United State’s First Offshore Wind Farm Approved
After nine long years, Ken Salazar, Secretary of the Interior, approved the United State’s first off-shore wind project, Cape Wind, in Nantucket, Massachusetts on April 28th. Cape Wind is the first offshore wind farm ever approved in the United States.
The wind farm project will be located in an area off Nantucket Island called Horseshoe Shoal and will consist of 130 wind turbines that will have a capacity of 420 MW – which has the promise to provide 75% of the electricity needs for both Nantucket and Cape Cod, MA.
Although the U.S. leads the world in wind power, other countries have taken a significant lead in the use of offshore wind for renewable energy. According to journalist Megan Treacy, that’s important “because offshore wind is stronger, more consistent and near coastal population centers, meaning more power generation, less gaps in electricity and no need for huge transmission networks (like those needed to distribute wind energy in the middle of the country).“
The www.CapeWind.org website states that the wind farm will also contribute to helping to clean the environment and air, to reducing dependence on foreign energy, to helping stabilize electric costs and to creating new jobs.

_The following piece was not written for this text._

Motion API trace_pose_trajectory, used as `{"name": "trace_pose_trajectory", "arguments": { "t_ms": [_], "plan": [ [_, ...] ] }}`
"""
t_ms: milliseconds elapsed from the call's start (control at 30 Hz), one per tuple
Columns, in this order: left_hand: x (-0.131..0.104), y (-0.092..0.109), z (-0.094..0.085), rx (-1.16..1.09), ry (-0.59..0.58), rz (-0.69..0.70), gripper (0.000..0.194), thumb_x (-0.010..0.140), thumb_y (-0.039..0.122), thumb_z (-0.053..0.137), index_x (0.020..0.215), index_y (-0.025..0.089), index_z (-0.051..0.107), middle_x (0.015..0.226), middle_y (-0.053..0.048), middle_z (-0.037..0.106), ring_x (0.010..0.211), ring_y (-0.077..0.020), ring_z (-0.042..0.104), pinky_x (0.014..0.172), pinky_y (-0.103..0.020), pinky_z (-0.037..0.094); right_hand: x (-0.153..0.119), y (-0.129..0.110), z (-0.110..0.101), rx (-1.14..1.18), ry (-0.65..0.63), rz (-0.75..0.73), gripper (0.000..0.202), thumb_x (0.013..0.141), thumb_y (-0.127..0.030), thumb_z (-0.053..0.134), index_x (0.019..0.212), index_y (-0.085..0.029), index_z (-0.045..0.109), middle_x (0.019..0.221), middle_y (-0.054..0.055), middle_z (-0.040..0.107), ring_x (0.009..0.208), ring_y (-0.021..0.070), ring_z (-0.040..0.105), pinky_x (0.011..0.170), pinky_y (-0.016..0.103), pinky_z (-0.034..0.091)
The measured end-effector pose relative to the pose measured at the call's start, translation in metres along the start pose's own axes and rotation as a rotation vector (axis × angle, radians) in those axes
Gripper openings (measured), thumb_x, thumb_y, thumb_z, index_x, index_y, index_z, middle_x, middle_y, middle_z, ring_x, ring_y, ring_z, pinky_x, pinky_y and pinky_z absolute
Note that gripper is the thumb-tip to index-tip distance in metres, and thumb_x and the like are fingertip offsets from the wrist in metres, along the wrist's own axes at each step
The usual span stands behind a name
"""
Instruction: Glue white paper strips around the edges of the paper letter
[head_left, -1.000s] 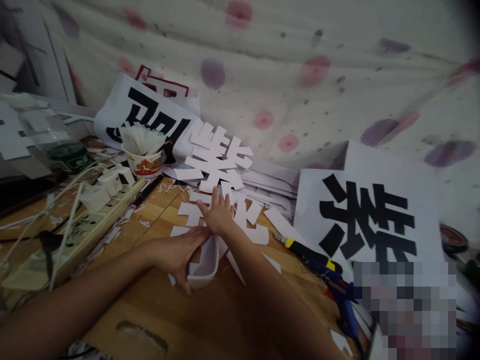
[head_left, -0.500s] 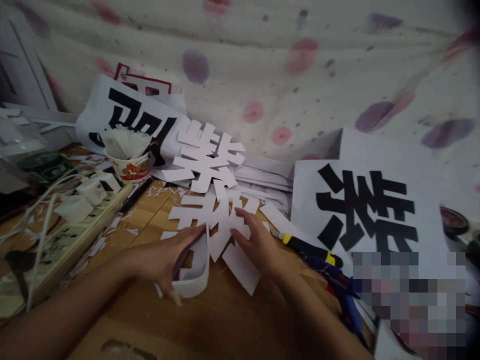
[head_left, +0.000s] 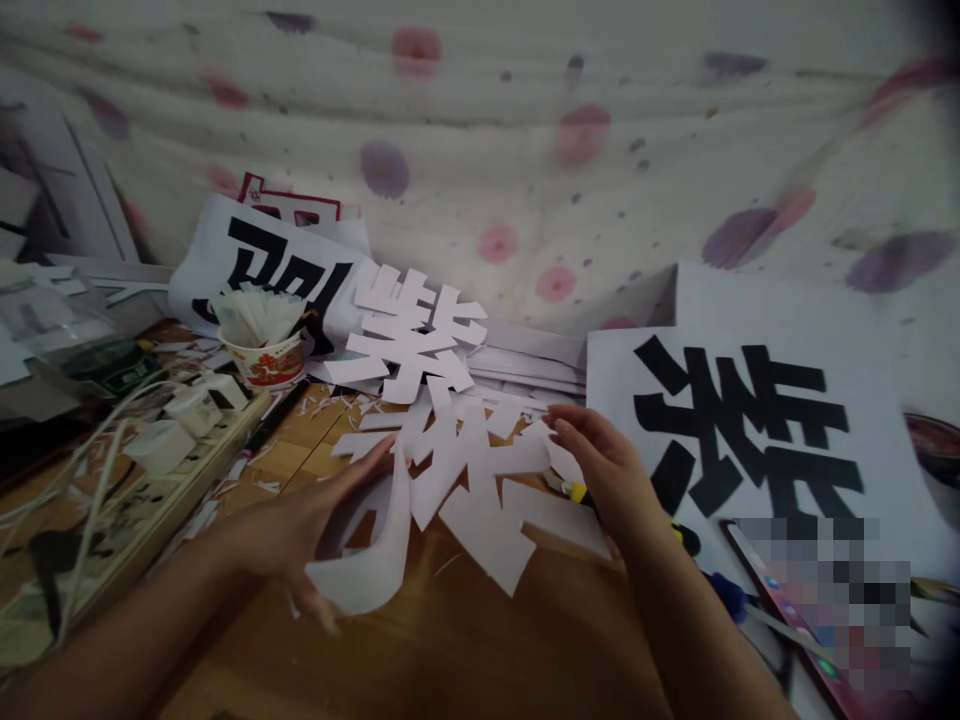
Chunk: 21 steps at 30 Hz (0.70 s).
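Left hand: its thumb and fingers span a curved white strip, holding it on edge; the hand (head_left: 304, 530) is at the strip's left side.
Strip: the curved white strip (head_left: 367, 580) bows out toward the right hand, its bend looking broader than half a second ago.
Right hand: fingers loosely bent, thumb side toward the left hand; the hand (head_left: 604, 470) has moved off to the right, having been beside the strip a second ago. Whether its fingertips grip the paper edge, I cannot tell.
White cut-out: the cut-out character (head_left: 487, 460) lies between the hands on the wooden table (head_left: 450, 665), more of its right part uncovered than before.
Beyond the hands: a second white cut-out (head_left: 409, 345), and a paper cup (head_left: 268, 368) of pale sticks further left.
Left of the left hand: a power strip (head_left: 150, 515) with white plugs (head_left: 161, 447).
Right of the right hand: a sheet printed with a black character (head_left: 750, 430).
Knife: the yellow-and-black knife (head_left: 577, 493) is now partly hidden behind the right hand.
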<state>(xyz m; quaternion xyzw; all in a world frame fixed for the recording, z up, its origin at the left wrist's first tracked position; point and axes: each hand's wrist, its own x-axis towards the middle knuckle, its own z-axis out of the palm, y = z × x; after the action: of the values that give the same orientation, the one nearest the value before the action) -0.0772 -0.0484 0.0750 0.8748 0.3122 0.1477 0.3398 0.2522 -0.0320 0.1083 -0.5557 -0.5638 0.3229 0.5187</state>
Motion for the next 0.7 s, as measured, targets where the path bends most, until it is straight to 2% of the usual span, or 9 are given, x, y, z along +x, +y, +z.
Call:
{"name": "trace_pose_trajectory", "arguments": {
  "t_ms": [67,133,300,367,467,533,600,700],
  "plan": [
    [-0.003,0.007,0.004,0.003,-0.003,-0.015,0.142,0.041,0.058,0.078,0.139,0.026,-0.019,0.150,-0.015,-0.001,0.135,-0.0386,0.009,0.106,-0.052,0.017,0.004,0.006,0.001,0.042,-0.032,0.054,0.030,0.074,-0.044,0.057,0.092,-0.021,0.061,0.090,0.006,0.066,0.088,0.0202,0.061,0.082,0.038,0.046],
    [-0.005,0.014,0.009,0.022,-0.015,-0.043,0.144,0.041,0.053,0.080,0.138,0.026,-0.023,0.150,-0.017,-0.004,0.134,-0.0399,0.011,0.105,-0.053,0.020,0.008,0.010,0.000,0.061,-0.046,0.099,0.031,0.072,-0.043,0.059,0.094,-0.021,0.061,0.091,0.006,0.066,0.090,0.0210,0.060,0.083,0.039,0.047],
    [-0.006,0.023,0.023,0.167,0.037,-0.152,0.133,0.048,0.033,0.077,0.138,0.033,-0.021,0.151,-0.013,0.003,0.132,-0.0427,0.017,0.101,-0.055,0.029,0.010,0.016,-0.005,0.051,0.054,0.146,0.034,0.070,-0.039,0.063,0.100,-0.023,0.060,0.103,0.006,0.063,0.099,0.0233,0.059,0.089,0.043,0.045],
    [-0.004,0.021,0.024,0.211,0.082,-0.128,0.130,0.050,0.030,0.075,0.137,0.035,-0.022,0.151,-0.010,0.002,0.132,-0.0434,0.015,0.101,-0.057,0.029,0.009,0.017,-0.004,0.091,0.013,0.167,0.037,0.071,-0.041,0.063,0.104,-0.025,0.058,0.104,0.007,0.063,0.098,0.0232,0.060,0.087,0.042,0.047],
    [0.003,0.014,0.023,0.228,0.153,-0.072,0.132,0.050,0.030,0.075,0.135,0.035,-0.026,0.151,-0.010,0.001,0.132,-0.0456,0.014,0.100,-0.060,0.029,0.009,0.016,-0.004,0.187,-0.090,0.198,0.041,0.077,-0.046,0.057,0.111,-0.026,0.053,0.104,0.007,0.063,0.093,0.0227,0.062,0.079,0.040,0.052],
    [0.010,0.008,0.022,0.231,0.206,-0.052,0.136,0.048,0.034,0.077,0.133,0.036,-0.029,0.150,-0.010,-0.001,0.131,-0.0478,0.012,0.099,-0.064,0.026,0.012,0.016,-0.005,0.281,-0.051,0.207,0.042,0.080,-0.054,0.047,0.111,-0.026,0.052,0.105,0.007,0.063,0.095,0.0235,0.062,0.074,0.041,0.053],
    [0.017,0.002,0.021,0.217,0.282,-0.037,0.143,0.043,0.041,0.080,0.131,0.036,-0.032,0.150,-0.010,-0.007,0.130,-0.0501,0.009,0.100,-0.066,0.023,0.018,0.018,-0.006,0.403,0.035,0.211,0.043,0.081,-0.059,0.037,0.102,-0.025,0.054,0.104,0.008,0.064,0.095,0.0239,0.062,0.071,0.041,0.053],
    [0.028,0.003,0.020,0.156,0.392,-0.023,0.149,0.038,0.048,0.081,0.128,0.033,-0.037,0.149,-0.013,-0.009,0.130,-0.0506,0.009,0.099,-0.066,0.024,0.021,0.024,0.000,0.405,0.051,0.095,0.043,0.082,-0.057,0.030,0.085,-0.024,0.056,0.087,0.007,0.066,0.079,0.0214,0.065,0.065,0.039,0.053]
  ]
}}
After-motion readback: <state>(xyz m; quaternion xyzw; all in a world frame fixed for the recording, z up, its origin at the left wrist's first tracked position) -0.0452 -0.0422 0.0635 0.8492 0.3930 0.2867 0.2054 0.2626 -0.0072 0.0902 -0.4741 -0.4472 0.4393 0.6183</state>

As a nine year timeline would indicate, the project was almost analyzed and debated to its death. Although environmentalists are applauding Salazar’s decision, there are still significant local opponents to the project. Jim Gordon, President of the Cape Wind project, is asking everyone to join in and help in the completion of the project. That cooperation should also help establish Massachusetts as a leader in offshore wind power.